In a recent shipment from Bullseye a jar of opaque white powder has a label saying "recommended for surface use only. It may crackle when used between sheet glass layers". So I don't think encasing it in clear will help.
I have only used 0013 for wafers that have been tack fused to the surface of glass. There have not been any problems. If I used it for other applications I would definitely test, and I would retest every time I used a new jar of frit. It might be easier and safer to use 0113 instead of 0013.
Hope this helps.
Cheers,
Bob
I have seen several projects where opaque white white has cracked during firing. One has been discussed in the photo section ... see Cave Art by Babette (Shawn) posted Dec 1. She remade the piece with white 0113 and there wasn't any problem cracking. Shawn has posted Bullseye's response to her inquiry... see her post on the cave art thread for Dec 6. It might be worthwhile for you to contact Bullseye and let them know of your problem.
In a recent shipment from Bullseye a jar of opaque white powder has a label saying "recommended for surface use only. It may crackle when used between sheet glass layers". So I don't think encasing it in clear will help.
I have only used 0013 for wafers that have been tack fused to the surface of glass. There have not been any problems. If I used it for other applications I would definitely test, and I would retest every time I used a new jar of frit. It might be easier and safer to use 0113 instead of 0013.
Hope this helps.
Cheers,
Bob
Last edited by Bob on Mon Jan 07, 2013 9:32 pm, edited 2 times in total.
Re: issue with BE white opaque 013
Thanks Bob for pointing me to that BE response. It's interesting that unlike Babette's piece, mine is cosmetically fine, the breaks are miniscule. However also unlike hers, mine has residual stress in it.
Re: issue with BE white opaque 013
It's not so much the number of firings as the degree of heatwork. But yes, I think your glass has been overfired and probably has become incompatible as a result. So nope, longer annealing won't help.

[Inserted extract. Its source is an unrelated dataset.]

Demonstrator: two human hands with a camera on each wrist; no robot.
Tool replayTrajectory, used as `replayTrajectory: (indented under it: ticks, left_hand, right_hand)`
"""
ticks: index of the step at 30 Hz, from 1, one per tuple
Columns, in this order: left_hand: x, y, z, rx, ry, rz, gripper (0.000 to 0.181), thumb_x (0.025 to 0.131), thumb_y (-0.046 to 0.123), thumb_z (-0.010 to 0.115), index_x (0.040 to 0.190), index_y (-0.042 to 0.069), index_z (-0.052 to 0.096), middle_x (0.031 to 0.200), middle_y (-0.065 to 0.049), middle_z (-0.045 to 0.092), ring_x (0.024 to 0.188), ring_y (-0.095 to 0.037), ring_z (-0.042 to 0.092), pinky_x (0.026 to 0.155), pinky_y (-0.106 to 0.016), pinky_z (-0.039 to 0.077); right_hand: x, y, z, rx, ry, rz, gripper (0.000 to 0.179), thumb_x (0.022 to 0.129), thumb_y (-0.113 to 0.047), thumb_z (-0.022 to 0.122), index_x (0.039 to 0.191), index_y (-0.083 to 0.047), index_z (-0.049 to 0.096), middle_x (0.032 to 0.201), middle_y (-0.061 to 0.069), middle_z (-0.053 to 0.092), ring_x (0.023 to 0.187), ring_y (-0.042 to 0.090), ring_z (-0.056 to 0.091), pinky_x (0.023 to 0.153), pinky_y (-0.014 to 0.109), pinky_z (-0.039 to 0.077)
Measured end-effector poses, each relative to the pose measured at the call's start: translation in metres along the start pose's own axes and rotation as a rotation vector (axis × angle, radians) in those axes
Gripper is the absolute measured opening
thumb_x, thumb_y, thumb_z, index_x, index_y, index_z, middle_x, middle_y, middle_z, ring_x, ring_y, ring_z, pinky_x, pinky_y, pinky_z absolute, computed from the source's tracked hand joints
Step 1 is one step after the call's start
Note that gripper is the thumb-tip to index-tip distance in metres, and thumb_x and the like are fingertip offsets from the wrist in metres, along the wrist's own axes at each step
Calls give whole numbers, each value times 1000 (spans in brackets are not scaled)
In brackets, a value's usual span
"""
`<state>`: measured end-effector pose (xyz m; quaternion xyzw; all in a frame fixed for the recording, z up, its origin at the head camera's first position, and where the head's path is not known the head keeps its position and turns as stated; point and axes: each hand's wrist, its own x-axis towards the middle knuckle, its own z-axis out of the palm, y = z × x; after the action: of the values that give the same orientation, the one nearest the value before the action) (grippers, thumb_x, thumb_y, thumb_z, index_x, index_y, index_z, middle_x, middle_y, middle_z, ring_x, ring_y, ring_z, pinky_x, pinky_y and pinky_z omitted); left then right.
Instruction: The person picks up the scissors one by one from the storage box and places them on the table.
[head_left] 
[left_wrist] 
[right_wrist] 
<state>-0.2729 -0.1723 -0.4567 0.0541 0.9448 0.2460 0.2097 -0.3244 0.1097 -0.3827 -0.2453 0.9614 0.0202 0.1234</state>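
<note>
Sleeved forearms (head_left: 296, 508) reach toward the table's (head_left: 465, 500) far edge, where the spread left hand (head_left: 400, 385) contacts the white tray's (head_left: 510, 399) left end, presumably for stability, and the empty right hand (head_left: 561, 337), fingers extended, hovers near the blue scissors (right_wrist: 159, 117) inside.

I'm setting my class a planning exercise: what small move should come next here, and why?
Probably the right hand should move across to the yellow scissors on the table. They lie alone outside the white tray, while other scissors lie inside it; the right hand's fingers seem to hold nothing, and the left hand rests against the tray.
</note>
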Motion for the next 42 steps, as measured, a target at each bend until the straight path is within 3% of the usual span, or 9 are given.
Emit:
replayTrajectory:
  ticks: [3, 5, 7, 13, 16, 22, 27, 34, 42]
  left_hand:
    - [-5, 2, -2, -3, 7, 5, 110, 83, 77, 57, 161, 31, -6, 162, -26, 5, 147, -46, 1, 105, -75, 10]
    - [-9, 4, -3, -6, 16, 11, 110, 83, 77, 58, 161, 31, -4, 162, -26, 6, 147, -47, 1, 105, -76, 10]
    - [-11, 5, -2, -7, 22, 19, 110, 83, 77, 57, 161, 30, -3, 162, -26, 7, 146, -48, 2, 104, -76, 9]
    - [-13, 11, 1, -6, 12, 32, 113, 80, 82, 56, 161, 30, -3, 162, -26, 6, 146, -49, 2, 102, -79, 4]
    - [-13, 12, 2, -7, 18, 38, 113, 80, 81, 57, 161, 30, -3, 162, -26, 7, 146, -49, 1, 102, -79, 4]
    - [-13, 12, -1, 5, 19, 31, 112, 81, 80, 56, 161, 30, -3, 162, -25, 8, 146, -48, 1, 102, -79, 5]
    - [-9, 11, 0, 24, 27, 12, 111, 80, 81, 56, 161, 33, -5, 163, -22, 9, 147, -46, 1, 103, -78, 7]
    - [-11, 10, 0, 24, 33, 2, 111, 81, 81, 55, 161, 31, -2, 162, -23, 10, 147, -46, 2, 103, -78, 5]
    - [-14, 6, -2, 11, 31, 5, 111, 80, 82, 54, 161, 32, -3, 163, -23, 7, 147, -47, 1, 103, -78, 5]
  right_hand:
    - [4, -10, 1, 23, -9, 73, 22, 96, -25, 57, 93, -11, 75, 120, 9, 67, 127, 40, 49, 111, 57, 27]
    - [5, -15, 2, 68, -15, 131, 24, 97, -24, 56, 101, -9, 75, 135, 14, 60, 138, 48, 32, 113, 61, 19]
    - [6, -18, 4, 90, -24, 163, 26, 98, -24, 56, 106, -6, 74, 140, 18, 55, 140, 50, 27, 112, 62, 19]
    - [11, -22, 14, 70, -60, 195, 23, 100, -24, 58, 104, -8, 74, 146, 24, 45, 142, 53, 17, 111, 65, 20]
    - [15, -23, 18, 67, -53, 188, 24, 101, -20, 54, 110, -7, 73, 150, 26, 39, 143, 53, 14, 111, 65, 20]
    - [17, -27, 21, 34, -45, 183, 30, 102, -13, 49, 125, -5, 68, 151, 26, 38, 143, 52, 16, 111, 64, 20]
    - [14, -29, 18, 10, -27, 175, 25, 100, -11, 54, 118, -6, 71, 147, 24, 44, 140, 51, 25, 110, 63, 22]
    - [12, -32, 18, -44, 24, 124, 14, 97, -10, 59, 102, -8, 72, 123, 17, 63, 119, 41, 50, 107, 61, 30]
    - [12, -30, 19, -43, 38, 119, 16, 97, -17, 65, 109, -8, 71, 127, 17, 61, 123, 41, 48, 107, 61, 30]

Technically Bullseye only guarantees compatibility to three standard fuse firings. Seven is pushing it, and you ran it through a vitrograph (a high-temp firing) to begin with. So...at least eight firings, and one of them is high-temp, i.e., this glass has had a LOT of heatwork. I know the dense white rods don't work well in casting, and I've learned to be very careful about overfiring the more opaque whites in murrini and other compositions, especially if I've got them in close proximity to hot colors.
I think you're better off starting out with white stringer intended for kilnforming, or if you need variable dimensions get a stable white rod and pull it yourself in a flame. That eliminates a bunch of heatwork.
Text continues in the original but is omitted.